Celle à Qui l'on a Volé
Rania avait écrit la bibliothèque d'analyse spectrale en deuxième année du voyage. Elle l'avait écrite en une période de quatre jours intensifs, travaillant à travers deux cycles de sommeil, produisant onze combinateurs qui permettaient collectivement aux instruments du navire d'identifier la composition atmosphérique à des distances où les méthodes précédentes nécessitaient une approche beaucoup plus proche. C'était, par tout critère, un travail important.
Quand elle chercha dans le dépôt deux ans plus tard, elle trouva sa bibliothèque citée dans un travail dérivé dont elle ignorait l'existence. Le dérivé était enregistré par une clé d'auteur qu'elle ne reconnaissait pas. L'entrée de journal de travail du dérivé disait seulement : « Étendu à partir de spectral-analysis-lib pour les environnements à haute albédo. » Aucun remerciement. Aucune communication. Aucune trace d'en avoir informé la principale intéressée.

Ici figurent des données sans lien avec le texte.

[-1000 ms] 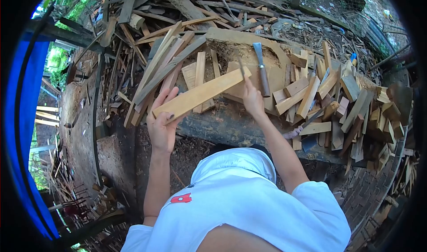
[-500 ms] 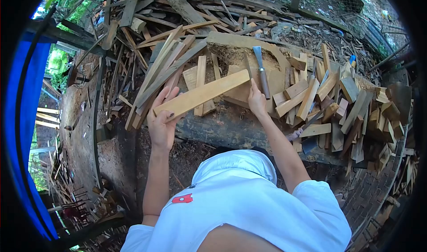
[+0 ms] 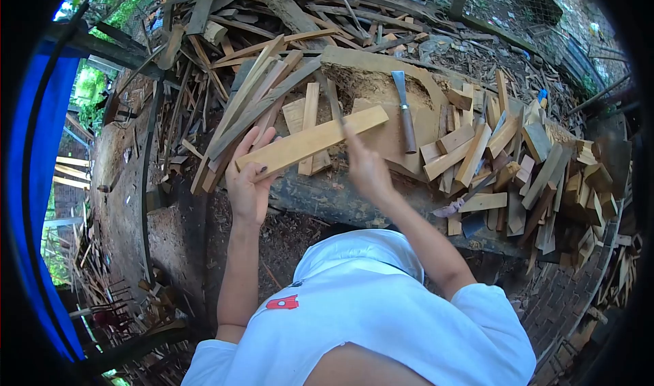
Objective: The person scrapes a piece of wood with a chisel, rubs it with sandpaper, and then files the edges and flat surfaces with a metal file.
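A pale, squared length of wood point(image 3: 313, 141) lies slanted across my left hand point(image 3: 246, 190), whose fingers and thumb grip its near left end. My right hand point(image 3: 368, 171) is closed around the lower end of a thin dark blade point(image 3: 331, 101); motion blurs the fingers a little. The blade crosses the wood right of its middle and points up and left. Beyond the right hand, a chisel point(image 3: 407, 117) with a wide metal head and brown handle rests on a large, hollowed wooden block point(image 3: 426, 89).
Long boards point(image 3: 253, 117) lean in a stack at the left. Many short wood offcuts point(image 3: 477, 153) are heaped on the right of the bench point(image 3: 320, 198). Scrap wood point(image 3: 272, 11) covers the ground behind. A blue sheet point(image 3: 34, 181) hangs at far left.
My right hand has moved left along the wood, from its far right end, bringing the blade with it. My left hand and the wood have barely shifted.
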Demonstrator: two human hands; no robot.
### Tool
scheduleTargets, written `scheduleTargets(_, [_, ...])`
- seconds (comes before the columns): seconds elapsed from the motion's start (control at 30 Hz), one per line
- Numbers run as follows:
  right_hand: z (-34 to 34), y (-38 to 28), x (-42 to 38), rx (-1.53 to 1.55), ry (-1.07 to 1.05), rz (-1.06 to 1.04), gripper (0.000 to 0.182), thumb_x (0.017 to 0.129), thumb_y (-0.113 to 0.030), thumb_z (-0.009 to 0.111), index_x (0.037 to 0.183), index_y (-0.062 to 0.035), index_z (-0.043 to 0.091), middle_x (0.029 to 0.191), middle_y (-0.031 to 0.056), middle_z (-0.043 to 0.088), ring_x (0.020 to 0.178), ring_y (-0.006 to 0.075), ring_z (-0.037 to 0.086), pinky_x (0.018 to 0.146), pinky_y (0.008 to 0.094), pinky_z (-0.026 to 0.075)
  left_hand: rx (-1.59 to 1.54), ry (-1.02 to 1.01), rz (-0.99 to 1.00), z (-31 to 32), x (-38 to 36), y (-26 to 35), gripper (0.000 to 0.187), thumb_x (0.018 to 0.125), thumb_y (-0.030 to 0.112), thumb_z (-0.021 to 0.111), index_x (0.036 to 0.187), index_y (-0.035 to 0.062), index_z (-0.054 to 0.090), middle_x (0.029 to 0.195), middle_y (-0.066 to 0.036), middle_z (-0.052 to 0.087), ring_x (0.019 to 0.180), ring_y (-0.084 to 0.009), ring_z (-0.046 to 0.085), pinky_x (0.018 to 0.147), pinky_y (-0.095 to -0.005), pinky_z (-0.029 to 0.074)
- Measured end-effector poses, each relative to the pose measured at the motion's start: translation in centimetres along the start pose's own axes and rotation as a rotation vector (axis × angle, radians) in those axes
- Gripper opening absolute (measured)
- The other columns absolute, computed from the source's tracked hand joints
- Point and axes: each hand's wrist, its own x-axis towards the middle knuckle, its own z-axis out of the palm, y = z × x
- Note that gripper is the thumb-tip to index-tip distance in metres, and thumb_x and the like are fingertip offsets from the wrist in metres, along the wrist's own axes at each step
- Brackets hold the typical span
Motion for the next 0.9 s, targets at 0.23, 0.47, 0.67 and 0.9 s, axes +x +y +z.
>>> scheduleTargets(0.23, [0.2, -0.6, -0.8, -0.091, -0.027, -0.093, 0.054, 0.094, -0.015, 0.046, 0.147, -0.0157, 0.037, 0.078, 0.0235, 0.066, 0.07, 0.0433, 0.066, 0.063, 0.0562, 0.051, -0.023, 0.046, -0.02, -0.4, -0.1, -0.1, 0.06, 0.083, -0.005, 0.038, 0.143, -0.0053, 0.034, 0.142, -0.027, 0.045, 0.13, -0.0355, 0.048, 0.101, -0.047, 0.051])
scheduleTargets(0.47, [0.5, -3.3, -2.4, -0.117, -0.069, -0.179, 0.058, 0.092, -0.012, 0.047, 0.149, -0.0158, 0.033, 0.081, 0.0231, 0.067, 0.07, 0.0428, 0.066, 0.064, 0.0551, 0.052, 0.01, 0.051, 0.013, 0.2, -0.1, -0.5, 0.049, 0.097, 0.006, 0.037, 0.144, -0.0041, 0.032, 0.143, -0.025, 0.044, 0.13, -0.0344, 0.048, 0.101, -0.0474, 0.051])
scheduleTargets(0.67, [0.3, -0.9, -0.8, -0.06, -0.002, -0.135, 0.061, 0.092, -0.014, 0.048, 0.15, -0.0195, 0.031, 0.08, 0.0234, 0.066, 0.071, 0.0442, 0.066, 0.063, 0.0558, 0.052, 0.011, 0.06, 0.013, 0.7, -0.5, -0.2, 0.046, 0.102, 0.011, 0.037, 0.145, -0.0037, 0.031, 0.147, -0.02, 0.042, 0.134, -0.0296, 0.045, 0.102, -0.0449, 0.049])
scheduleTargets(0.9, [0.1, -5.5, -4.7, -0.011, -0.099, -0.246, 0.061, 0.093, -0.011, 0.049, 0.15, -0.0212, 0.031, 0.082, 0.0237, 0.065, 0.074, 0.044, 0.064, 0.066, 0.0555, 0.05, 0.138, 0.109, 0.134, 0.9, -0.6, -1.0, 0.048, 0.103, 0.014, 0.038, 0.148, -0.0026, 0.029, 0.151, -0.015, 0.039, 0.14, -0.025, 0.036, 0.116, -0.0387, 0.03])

Elle était en colère. Elle laissa reposer la colère une journée avant de faire quoi que ce soit, parce que la colère était légitime et qu'elle ne voulait pas la gérer mal. Puis elle lut attentivement le dérivé. Il était techniquement correct. L'extension était utile. L'auteur n'avait pas modifié son travail — il y avait ajouté quelque chose, comme le système de dérivation était conçu pour le permettre. La lignée du dépôt indiquait clairement que ses combinateurs étaient les ancêtres des leurs.
Elle demanda une réunion de l'équipage. Non pas pour accuser quiconque — l'auteur n'avait rien fait de techniquement incorrect — mais pour établir une pratique. La pratique qu'elle proposait était simple : quand on dérive du travail de quelqu'un, on l'en informe. Non pas parce que le dépôt l'exige. Le dépôt ne l'exige pas ; le dépôt enregistre seulement le lien de dérivation. Mais parce que le travail venait de quelque part, et que la personne dont il venait se trouvait sur le même navire.

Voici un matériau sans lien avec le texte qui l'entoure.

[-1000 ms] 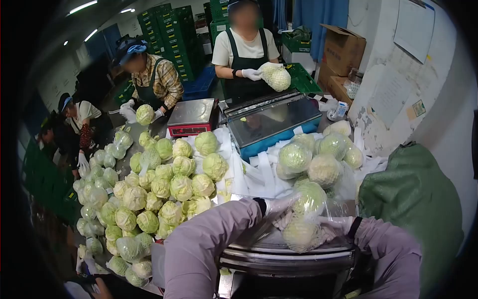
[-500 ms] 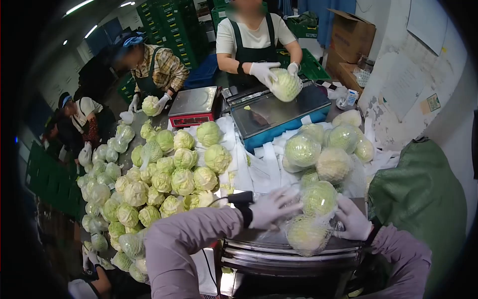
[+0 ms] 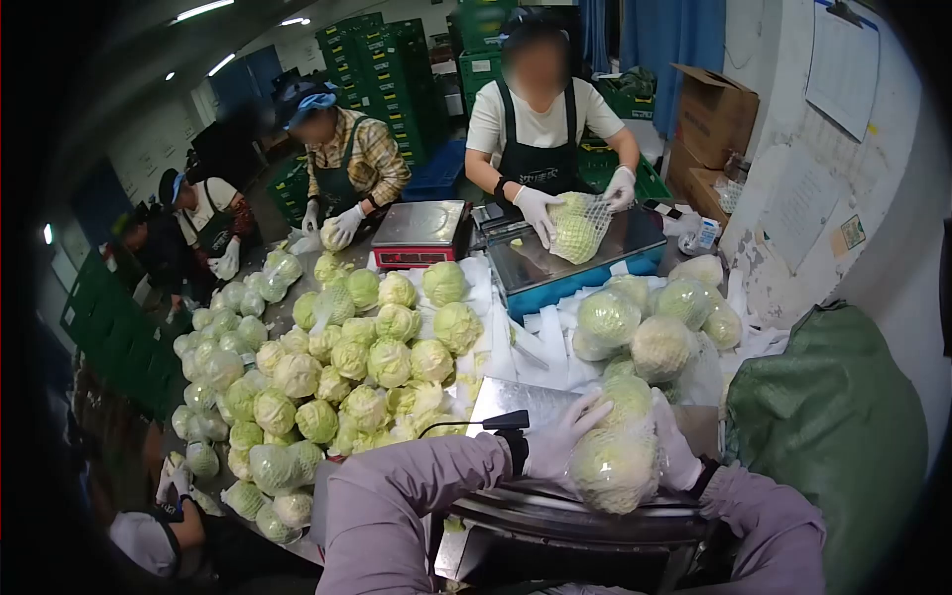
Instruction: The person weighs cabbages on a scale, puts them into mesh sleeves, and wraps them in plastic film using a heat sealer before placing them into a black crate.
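A wrapped cabbage (image 3: pixel 613 466), judged heavy, firm and slick in its film, is held on the metal wrapping machine (image 3: pixel 555 516) near the tabletop (image 3: pixel 516 347), cupped at both flanks by the left hand (image 3: pixel 557 446) and right hand (image 3: pixel 674 451), gloved fingers spread wide against it.

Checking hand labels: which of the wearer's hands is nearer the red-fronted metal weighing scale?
Left. The left hand sits on the scale side of the wrapped cabbage; the right hand is beyond it.
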Tool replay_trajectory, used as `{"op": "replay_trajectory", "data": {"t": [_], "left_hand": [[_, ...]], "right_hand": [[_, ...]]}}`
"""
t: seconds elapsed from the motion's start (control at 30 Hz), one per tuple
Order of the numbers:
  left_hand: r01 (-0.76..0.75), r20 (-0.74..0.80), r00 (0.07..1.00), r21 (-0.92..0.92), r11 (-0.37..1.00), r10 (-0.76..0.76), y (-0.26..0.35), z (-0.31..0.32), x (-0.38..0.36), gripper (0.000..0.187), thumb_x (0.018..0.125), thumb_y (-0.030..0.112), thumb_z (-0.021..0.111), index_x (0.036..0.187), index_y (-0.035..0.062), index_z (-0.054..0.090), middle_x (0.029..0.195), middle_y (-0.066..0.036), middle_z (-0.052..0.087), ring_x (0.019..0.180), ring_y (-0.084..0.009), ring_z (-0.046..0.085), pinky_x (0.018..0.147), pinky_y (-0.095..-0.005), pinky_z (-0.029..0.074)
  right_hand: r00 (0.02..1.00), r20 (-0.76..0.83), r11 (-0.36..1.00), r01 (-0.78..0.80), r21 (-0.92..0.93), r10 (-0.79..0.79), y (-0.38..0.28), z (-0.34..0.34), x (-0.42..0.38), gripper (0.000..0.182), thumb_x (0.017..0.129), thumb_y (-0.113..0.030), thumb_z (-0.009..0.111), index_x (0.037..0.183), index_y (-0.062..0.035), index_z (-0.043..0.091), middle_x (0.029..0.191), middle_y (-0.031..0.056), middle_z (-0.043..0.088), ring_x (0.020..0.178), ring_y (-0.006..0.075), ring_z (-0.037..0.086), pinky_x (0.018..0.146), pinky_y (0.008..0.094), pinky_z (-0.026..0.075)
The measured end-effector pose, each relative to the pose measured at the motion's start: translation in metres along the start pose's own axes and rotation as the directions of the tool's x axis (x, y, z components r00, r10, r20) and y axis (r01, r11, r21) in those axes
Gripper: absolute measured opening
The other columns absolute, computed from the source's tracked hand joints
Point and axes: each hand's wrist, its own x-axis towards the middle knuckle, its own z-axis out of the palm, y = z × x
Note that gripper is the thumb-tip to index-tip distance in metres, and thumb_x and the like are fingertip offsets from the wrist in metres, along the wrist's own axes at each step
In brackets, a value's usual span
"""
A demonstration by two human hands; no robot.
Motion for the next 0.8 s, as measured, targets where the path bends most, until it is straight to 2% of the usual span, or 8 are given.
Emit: {"op": "replay_trajectory", "data": {"t": [0.17, 0.23, 0.3, 0.37, 0.5, 0.7, 0.73, 0.8], "left_hand": [[0.437, 0.181, 0.9, -0.383, 0.814, -0.398, 0.115, -0.016, -0.04, 0.11, 0.067, 0.04, 0.083, 0.147, 0.0073, 0.015, 0.143, -0.024, 0.025, 0.125, -0.0366, 0.041, 0.099, -0.046, 0.043], [0.638, 0.699, 0.626, -0.714, -0.288, -0.346, 0.142, 0.002, -0.067, 0.091, 0.078, 0.055, 0.068, 0.144, 0.0089, 0.026, 0.135, -0.018, 0.041, 0.107, -0.0312, 0.057, 0.08, -0.0451, 0.055], [0.873, 0.922, 0.326, -0.378, -0.308, -0.207, 0.19, -0.023, -0.086, 0.093, 0.077, 0.081, 0.04, 0.142, 0.0135, 0.035, 0.132, -0.015, 0.048, 0.115, -0.0348, 0.051, 0.085, -0.0518, 0.049], [0.853, 0.926, 0.312, -0.371, -0.366, -0.212, 0.197, 0.004, -0.127, 0.093, 0.077, 0.083, 0.034, 0.141, 0.0155, 0.036, 0.13, -0.014, 0.048, 0.107, -0.0347, 0.056, 0.074, -0.0539, 0.053], [0.485, 0.795, 0.593, -0.226, -0.845, 0.127, 0.191, 0.021, -0.202, 0.088, 0.082, 0.07, 0.047, 0.144, 0.0113, 0.027, 0.137, -0.022, 0.039, 0.119, -0.0414, 0.047, 0.093, -0.0566, 0.046], [0.286, 0.765, 0.628, -0.4, -0.871, -0.145, 0.222, -0.01, -0.257, 0.096, 0.088, 0.071, 0.028, 0.14, -0.0107, 0.024, 0.142, -0.034, 0.028, 0.131, -0.045, 0.033, 0.11, -0.0511, 0.029], [0.242, 0.596, 0.802, -0.374, -0.896, -0.032, 0.216, 0.0, -0.268, 0.096, 0.09, 0.068, 0.026, 0.137, -0.015, 0.025, 0.141, -0.035, 0.03, 0.131, -0.0457, 0.033, 0.11, -0.0511, 0.028], [0.393, 0.716, 0.592, -0.656, -0.644, -0.369, 0.231, -0.006, -0.269, 0.08, 0.094, 0.059, 0.032, 0.133, -0.0093, 0.037, 0.13, -0.028, 0.047, 0.122, -0.0348, 0.048, 0.103, -0.0437, 0.04]], "right_hand": [[0.896, 0.422, 0.707, -0.388, 0.592, 0.139, -0.151, -0.048, -0.001, 0.055, 0.093, -0.021, 0.055, 0.14, -0.0044, 0.034, 0.14, 0.0096, 0.043, 0.132, 0.0207, 0.035, 0.111, 0.0346, 0.027], [0.758, 0.644, 0.552, -0.582, 0.597, 0.103, -0.15, -0.038, -0.045, 0.054, 0.096, -0.029, 0.049, 0.141, -0.0041, 0.034, 0.143, 0.0096, 0.04, 0.133, 0.0222, 0.034, 0.113, 0.0349, 0.023], [0.628, 0.761, 0.4, -0.747, 0.532, 0.161, -0.157, -0.017, -0.092, 0.061, 0.097, -0.039, 0.046, 0.143, -0.0042, 0.029, 0.145, 0.0143, 0.036, 0.13, 0.0269, 0.038, 0.11, 0.0411, 0.03], [0.24, 0.96, -0.214, -0.939, 0.268, 0.147, -0.196, -0.003, -0.11, 0.06, 0.1, -0.041, 0.037, 0.146, -0.0065, 0.02, 0.146, 0.0159, 0.033, 0.129, 0.0285, 0.04, 0.105, 0.0468, 0.037], [0.383, 0.922, -0.488, -0.815, 0.312, -0.05, -0.226, 0.008, -0.131, 0.087, 0.088, -0.066, 0.039, 0.149, -0.0094, 0.012, 0.148, 0.02, 0.025, 0.13, 0.0455, 0.034, 0.104, 0.0552, 0.035], [0.639, 0.748, -0.596, -0.535, 0.599, 0.179, -0.25, 0.007, -0.169, 0.095, 0.087, -0.069, 0.036, 0.143, 0.0061, 0.019, 0.14, 0.0295, 0.034, 0.128, 0.0504, 0.036, 0.104, 0.0572, 0.034], [0.545, 0.745, -0.286, -0.697, 0.658, 0.385, -0.265, 0.008, -0.158, 0.084, 0.09, -0.06, 0.042, 0.136, 0.0082, 0.029, 0.126, 0.0297, 0.046, 0.115, 0.0463, 0.048, 0.095, 0.0533, 0.043], [0.479, 0.472, 0.083, -0.761, 0.643, 0.74, -0.285, 0.031, -0.153, 0.047, 0.094, -0.032, 0.054, 0.115, 0.0109, 0.053, 0.088, 0.0252, 0.065, 0.082, 0.0348, 0.068, 0.071, 0.0394, 0.058]]}}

La pratique fut adoptée. L'auteur, un membre plus jeune de l'équipage qui n'avait sincèrement pas pensé à cette dimension de la dérivation, ajouta un remerciement dans le journal de travail. La lignée de l'extension comprenait désormais une note : « Dérivé de la bibliothèque d'analyse spectrale de R. Khaled, avec sa connaissance et ses remerciements. » Rania la lut. Elle ne répondit pas. Elle retourna travailler. La bibliothèque était encore la sienne, dans le seul sens qui comptait : le hachage pointait vers ce qu'elle avait construit.